As propostas devem ser analisadas à luz dos princípios constitucionais brasileiros da capacidade contributiva e da isonomia. É essencial garantir que a nova legislação respeite esses princípios e não resulte em bitributação excessiva ou em desequilíbrios fiscais. A legislação infraconstitucional, como a Lei do Imposto de Renda, precisará ser ajustada para detalhar as condições e alíquotas da nova tributação. Mecanismos adequados de crédito ou compensação serão necessários para evitar a bitributação e garantir a viabilidade das propostas.
Além disso, a tributação dos lucros e dividendos não pode ser encarada de maneira simplista e nem vista como uma bala de prata que solucionaria os problemas fiscais do Brasil. O economista Marcos Lisboa, ex-presidente do Insper, é um crítico da ideia de que a tributação de dividendos seria solução para os problemas fiscais do país. Segundo ele, a defesa de medidas como esta é uma “saída fácil” que, embora tenha apelo, não resolverá o problema fiscal nem a desigualdade de renda no país. Lisboa argumenta que o grande impacto de justiça social da política pública não é via tributação, mas sim via gasto público, destacando a importância da redução de gastos com a manutenção de privilégios, tais como os altos gastos com a elite do funcionalismo, e de investimentos em educação e cuidados das famílias mais vulneráveis.

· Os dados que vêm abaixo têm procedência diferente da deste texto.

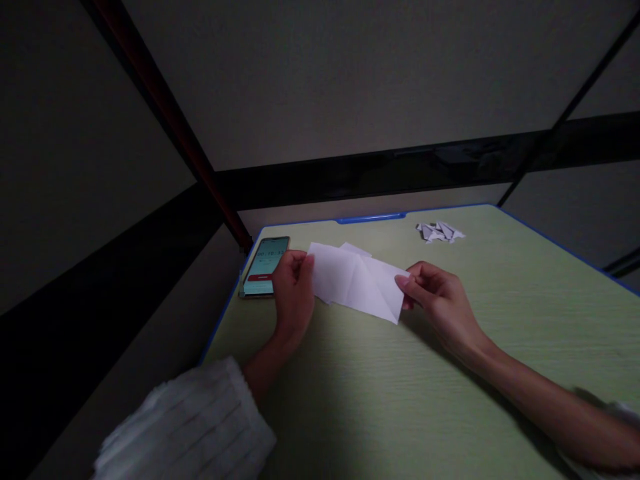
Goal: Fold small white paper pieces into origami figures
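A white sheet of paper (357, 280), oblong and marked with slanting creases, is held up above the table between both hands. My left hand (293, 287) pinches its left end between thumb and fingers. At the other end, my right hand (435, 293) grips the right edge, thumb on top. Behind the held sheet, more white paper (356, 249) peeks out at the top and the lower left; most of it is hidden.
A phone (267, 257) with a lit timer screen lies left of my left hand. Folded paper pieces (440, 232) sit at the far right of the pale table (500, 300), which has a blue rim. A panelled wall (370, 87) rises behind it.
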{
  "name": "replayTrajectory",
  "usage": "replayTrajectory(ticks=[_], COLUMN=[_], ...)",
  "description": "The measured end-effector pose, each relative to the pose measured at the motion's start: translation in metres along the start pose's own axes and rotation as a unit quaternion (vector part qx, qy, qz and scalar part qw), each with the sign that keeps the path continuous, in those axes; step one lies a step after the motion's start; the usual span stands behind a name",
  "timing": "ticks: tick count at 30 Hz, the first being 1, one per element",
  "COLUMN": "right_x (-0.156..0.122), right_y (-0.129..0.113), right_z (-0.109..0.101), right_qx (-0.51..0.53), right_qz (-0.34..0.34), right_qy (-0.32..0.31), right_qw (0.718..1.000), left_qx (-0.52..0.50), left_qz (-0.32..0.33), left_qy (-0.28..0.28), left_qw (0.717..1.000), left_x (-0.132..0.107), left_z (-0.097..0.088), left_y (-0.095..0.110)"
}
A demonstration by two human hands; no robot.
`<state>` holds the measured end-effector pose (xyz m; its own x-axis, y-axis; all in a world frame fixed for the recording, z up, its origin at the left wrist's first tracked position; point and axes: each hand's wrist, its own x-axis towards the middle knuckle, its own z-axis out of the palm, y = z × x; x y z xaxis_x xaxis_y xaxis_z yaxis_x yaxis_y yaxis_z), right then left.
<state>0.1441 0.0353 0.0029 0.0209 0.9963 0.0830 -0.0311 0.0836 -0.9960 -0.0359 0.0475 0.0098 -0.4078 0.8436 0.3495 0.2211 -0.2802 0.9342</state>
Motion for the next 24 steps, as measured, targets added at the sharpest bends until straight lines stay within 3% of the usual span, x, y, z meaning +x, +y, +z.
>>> replayTrajectory(ticks=[8, 24], right_x=[-0.0047, -0.0004], right_y=[0.0030, 0.0045], right_z=[0.0039, 0.0006], right_qx=[0.024, 0.055], right_qz=[0.023, 0.019], right_qy=[-0.038, -0.004], right_qw=[0.999, 0.998], left_qx=[0.024, -0.026], left_qz=[0.019, -0.016], left_qy=[0.020, -0.017], left_qw=[0.999, 0.999], left_x=[0.0066, 0.0005], left_z=[-0.0039, 0.0013], left_y=[0.0013, 0.0016])
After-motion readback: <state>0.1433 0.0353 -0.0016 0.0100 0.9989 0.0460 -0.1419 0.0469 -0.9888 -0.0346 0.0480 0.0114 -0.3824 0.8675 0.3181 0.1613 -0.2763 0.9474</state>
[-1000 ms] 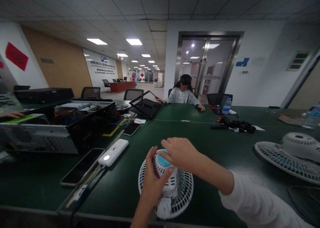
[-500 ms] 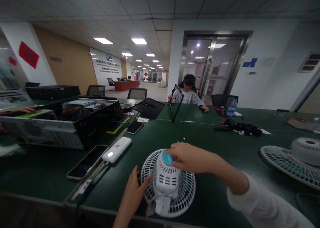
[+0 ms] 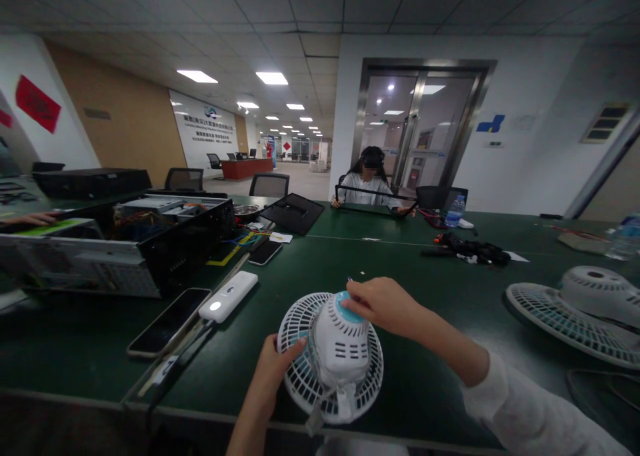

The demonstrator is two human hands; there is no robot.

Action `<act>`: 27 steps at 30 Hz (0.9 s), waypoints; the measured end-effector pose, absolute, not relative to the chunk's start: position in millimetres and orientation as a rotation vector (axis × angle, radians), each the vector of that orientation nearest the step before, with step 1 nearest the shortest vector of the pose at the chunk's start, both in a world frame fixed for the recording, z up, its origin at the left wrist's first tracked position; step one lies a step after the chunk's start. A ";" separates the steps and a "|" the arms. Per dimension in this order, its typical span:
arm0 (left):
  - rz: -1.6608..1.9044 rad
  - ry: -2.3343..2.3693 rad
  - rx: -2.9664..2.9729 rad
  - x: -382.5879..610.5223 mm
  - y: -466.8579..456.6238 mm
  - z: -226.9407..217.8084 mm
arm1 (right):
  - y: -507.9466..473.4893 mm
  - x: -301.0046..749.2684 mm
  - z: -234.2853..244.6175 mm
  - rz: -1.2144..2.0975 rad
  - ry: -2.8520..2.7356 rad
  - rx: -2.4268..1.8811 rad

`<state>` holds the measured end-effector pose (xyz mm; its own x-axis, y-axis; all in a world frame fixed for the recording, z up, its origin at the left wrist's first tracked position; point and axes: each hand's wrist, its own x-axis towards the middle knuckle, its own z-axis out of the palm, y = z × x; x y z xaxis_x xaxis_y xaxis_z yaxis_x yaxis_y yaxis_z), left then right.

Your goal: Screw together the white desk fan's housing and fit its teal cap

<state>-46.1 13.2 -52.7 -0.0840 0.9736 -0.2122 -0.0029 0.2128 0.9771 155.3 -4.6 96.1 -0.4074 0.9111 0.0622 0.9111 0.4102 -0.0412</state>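
Observation:
A white electric fan (image 3: 345, 356) lies grille-down near the table's front edge, its vented motor housing upward. My left hand (image 3: 275, 366) is closed on the left rim of its round grille (image 3: 295, 323), thumb on top and fingers mostly hidden underneath. On top of the housing is a teal cap (image 3: 350, 307). My right hand (image 3: 385, 303) is at this cap, thumb against it and fingers pinched. A small dark tip pokes out above those fingers; the rest of whatever they hold is hidden.
Left lie a white power bank (image 3: 230, 296), a phone (image 3: 170, 323) and an opened computer case (image 3: 110, 249). A second fan (image 3: 590, 303) lies right. Across the green table (image 3: 425, 283), a person (image 3: 370, 179) holds a black frame (image 3: 375, 193). A water bottle (image 3: 455, 211) stands nearby.
My left hand has closed on the grille rim. The fan has tilted and turned slightly, its housing leaning right. The person opposite has lowered the black frame to lie wide.

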 end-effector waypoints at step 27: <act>1.303 0.678 2.368 188.8 -18.6 20.6 | -99.3 347.3 -27.2 0.468 -0.685 -1.569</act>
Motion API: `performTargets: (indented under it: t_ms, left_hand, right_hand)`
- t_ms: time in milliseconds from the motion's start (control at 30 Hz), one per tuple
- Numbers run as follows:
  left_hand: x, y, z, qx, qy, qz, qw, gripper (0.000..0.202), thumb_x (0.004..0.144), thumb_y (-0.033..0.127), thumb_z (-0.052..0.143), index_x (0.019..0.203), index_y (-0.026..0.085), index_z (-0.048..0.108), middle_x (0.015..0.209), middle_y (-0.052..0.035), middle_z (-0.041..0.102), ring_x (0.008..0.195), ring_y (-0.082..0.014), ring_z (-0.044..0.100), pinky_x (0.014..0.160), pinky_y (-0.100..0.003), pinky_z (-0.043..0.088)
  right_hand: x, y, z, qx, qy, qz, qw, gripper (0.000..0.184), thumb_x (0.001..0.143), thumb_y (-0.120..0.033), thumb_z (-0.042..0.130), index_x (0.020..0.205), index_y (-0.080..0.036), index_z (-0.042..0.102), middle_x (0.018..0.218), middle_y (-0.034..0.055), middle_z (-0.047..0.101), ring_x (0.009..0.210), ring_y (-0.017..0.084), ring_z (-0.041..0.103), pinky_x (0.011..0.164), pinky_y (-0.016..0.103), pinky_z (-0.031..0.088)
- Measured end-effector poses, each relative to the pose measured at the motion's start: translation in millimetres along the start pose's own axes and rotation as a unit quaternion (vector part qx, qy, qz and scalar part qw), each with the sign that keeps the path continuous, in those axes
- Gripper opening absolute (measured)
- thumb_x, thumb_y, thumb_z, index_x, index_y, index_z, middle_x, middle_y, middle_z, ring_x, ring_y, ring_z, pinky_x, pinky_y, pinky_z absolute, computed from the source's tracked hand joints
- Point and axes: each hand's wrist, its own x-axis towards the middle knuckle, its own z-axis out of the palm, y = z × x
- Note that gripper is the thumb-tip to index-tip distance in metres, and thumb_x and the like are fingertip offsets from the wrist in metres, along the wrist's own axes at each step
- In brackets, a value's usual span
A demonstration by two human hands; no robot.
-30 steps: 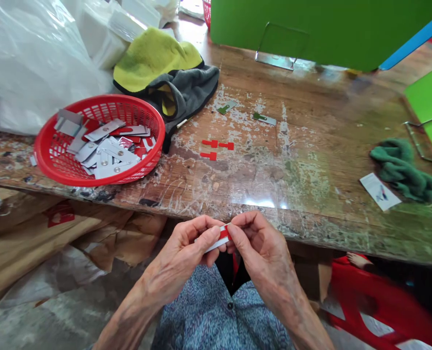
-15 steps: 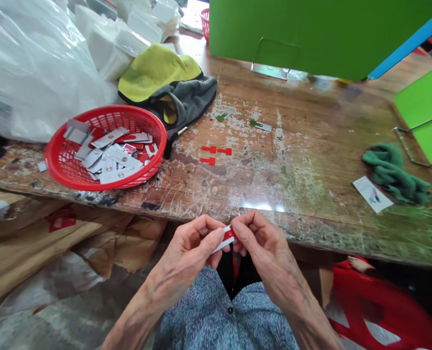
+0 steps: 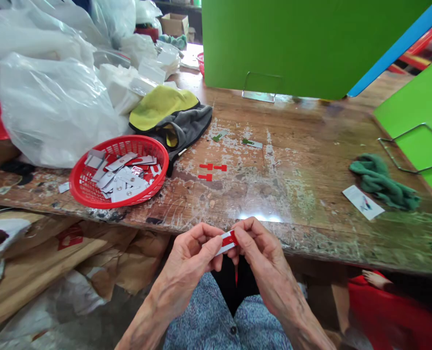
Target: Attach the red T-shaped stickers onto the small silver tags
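Between my two hands, just in front of the table's near edge, is a small red-and-white flat piece (image 3: 227, 241). My left hand (image 3: 196, 250) pinches its white end between thumb and fingers. The thumb and fingers of my right hand (image 3: 258, 245) close on the red end. Beyond my hands, three red key-shaped tabs (image 3: 205, 177) lie on the table. To the left stands a red plastic basket (image 3: 78, 187) holding many white and red flat pieces (image 3: 128, 180). Two green-and-white pieces (image 3: 252, 143) lie farther back.
A yellow-and-grey cloth (image 3: 172, 109) and clear plastic bags (image 3: 59, 107) lie behind the basket. Green panels (image 3: 303, 43) with wire stands rise at the back and right. A green cloth (image 3: 380, 182) and a printed card (image 3: 363, 202) are at the right. Another person's hand (image 3: 376, 279) shows lower right.
The view has tilted up slightly, so the table's things appear lower. Both hands keep hold of the red-and-white piece, and more of its red part shows between them.
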Motion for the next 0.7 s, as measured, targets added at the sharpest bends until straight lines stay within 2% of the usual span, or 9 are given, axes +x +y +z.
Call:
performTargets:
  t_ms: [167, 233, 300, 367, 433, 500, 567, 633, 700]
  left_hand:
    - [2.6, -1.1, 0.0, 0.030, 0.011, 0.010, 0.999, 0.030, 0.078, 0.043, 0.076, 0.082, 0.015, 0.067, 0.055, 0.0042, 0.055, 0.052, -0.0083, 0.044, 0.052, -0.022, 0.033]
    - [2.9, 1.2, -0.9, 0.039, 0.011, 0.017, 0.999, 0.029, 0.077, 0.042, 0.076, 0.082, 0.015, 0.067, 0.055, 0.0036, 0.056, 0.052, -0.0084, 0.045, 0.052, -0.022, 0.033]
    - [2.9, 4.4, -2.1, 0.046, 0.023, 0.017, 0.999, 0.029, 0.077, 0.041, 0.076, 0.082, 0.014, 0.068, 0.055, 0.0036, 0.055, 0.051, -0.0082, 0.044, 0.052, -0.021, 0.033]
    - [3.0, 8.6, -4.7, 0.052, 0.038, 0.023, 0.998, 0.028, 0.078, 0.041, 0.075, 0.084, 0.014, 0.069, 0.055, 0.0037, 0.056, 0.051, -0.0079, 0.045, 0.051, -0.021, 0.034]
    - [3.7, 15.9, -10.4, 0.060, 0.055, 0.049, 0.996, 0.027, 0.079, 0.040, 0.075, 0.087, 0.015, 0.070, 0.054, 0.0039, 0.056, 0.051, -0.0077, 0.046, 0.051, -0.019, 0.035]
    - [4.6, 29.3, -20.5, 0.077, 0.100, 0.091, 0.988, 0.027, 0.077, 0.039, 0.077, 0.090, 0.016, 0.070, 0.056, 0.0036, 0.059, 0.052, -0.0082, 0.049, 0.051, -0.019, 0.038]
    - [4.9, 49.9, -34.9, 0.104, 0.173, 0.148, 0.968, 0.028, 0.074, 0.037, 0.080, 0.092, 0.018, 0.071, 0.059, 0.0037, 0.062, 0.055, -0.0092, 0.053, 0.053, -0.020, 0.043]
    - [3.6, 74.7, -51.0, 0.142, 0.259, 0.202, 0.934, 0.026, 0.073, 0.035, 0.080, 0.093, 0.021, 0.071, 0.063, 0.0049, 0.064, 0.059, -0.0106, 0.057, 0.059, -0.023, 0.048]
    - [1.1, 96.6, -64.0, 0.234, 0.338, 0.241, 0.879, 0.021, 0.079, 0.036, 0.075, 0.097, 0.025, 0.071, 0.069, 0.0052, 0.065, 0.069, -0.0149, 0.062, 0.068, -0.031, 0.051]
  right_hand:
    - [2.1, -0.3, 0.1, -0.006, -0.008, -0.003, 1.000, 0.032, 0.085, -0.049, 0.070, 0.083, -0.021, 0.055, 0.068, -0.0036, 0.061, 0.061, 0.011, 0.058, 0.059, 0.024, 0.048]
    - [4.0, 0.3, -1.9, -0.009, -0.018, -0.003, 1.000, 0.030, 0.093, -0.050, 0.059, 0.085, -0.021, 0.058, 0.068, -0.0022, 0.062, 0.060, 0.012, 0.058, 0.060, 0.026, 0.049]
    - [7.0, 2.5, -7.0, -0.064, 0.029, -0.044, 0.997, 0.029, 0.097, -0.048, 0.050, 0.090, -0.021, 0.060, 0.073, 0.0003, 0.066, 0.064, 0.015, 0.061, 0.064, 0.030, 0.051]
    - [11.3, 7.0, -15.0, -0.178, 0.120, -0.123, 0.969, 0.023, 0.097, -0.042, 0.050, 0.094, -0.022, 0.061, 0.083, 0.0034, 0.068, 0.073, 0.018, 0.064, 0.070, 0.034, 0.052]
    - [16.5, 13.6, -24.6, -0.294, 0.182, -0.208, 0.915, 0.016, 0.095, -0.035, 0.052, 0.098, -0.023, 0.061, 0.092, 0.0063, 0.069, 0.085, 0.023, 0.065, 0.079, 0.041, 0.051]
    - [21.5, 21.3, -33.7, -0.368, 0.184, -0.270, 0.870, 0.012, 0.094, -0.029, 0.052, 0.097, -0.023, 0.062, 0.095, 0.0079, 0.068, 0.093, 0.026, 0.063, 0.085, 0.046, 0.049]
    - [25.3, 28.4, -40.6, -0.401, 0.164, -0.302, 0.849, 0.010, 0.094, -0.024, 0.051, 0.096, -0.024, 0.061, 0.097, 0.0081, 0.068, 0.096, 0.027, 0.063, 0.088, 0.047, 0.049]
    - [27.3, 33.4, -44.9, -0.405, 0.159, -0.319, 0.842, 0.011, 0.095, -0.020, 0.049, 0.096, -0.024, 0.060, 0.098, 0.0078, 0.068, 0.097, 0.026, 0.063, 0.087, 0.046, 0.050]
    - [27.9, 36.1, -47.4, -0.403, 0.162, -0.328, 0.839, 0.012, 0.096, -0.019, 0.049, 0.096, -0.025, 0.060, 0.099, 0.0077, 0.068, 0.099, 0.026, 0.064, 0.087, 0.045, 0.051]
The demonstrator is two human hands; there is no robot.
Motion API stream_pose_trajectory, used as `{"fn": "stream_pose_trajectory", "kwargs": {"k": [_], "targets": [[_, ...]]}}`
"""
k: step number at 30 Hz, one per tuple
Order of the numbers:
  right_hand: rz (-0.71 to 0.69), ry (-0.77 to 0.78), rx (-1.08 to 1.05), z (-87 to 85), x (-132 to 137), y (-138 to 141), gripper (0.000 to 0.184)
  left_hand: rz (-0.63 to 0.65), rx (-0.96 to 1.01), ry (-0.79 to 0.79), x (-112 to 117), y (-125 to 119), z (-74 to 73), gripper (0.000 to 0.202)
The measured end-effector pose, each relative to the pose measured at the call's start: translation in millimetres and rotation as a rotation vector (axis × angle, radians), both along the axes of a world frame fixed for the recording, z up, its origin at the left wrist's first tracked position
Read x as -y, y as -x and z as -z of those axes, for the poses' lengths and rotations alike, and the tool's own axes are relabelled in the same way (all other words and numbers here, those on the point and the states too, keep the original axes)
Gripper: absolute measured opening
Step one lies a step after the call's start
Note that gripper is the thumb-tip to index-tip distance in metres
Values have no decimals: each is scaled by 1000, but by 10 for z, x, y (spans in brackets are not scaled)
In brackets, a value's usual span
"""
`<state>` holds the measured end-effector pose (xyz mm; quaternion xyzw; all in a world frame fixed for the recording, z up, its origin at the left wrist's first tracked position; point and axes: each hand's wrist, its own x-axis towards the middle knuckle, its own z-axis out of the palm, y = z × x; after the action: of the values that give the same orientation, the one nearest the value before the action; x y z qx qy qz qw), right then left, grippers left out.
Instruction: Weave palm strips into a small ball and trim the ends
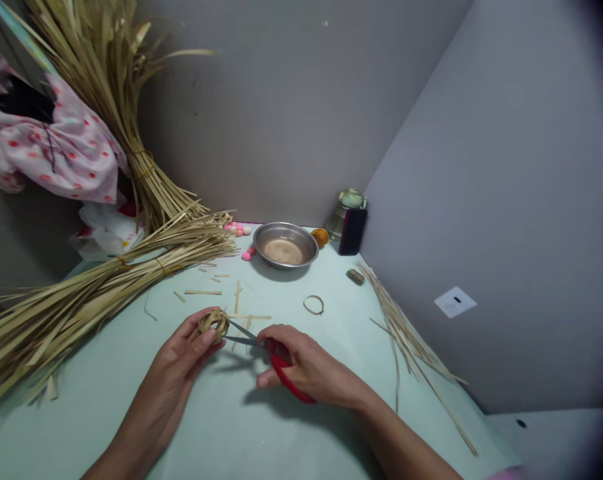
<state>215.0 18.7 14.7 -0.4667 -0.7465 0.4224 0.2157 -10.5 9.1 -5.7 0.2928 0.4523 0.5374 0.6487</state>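
Between the fingers and thumb of my left hand [194,343] is a small round woven straw ball [214,325] with open gaps in its weave. My right hand [301,363] grips red-handled scissors [288,380], its fingers through the loops. The scissor blades [244,335] stand apart and point left, their tips at the right side of the ball. Whether they touch a strand I cannot tell. Below and behind the blades, short cut straw strips [238,297] lie scattered on the pale green tabletop [221,427].
A metal bowl [286,233] of water stands at the back, beside pink balls [246,256]. A phone [352,232] leans against a jar [337,220]. Straw bundles [111,287] fill the left; loose strips [406,327] lie right. A straw ring [314,305] rests mid-table.
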Motion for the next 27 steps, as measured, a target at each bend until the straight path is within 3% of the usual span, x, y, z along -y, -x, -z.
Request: {"fn": "stream_pose_trajectory", "kwargs": {"k": [9, 17, 27], "targets": [[23, 59, -31, -52, -5, 4, 41, -18, 8, -9, 18, 8, -16, 35], [20, 84, -77, -66, -1, 27, 39, 73, 41, 10, 39, -8, -8, 35], [59, -16, -55, 24, 4, 47, 42, 62, 52, -5, 49, -44, -18, 33]]}}
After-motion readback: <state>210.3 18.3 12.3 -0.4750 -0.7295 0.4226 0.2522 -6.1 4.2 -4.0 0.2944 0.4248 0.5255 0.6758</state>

Em suma, a questão da bitributação dos dividendos é complexa e multifacetada, exigindo um desenho tributário cuidadoso que equilibre a necessidade de arrecadação com os princípios de equidade, da eficiência econômica e da justiça social. Caso a tributação dos lucros e dividendos avance na agenda legislativa, a realização de uma discussão técnica e aprofundada, a revisão das alíquotas corporativas e a consideração de práticas internacionais são passos fundamentais para assegurar que a nova política tributária alcance seus objetivos sem prejudicar o ambiente de negócios e o crescimento econômico do país.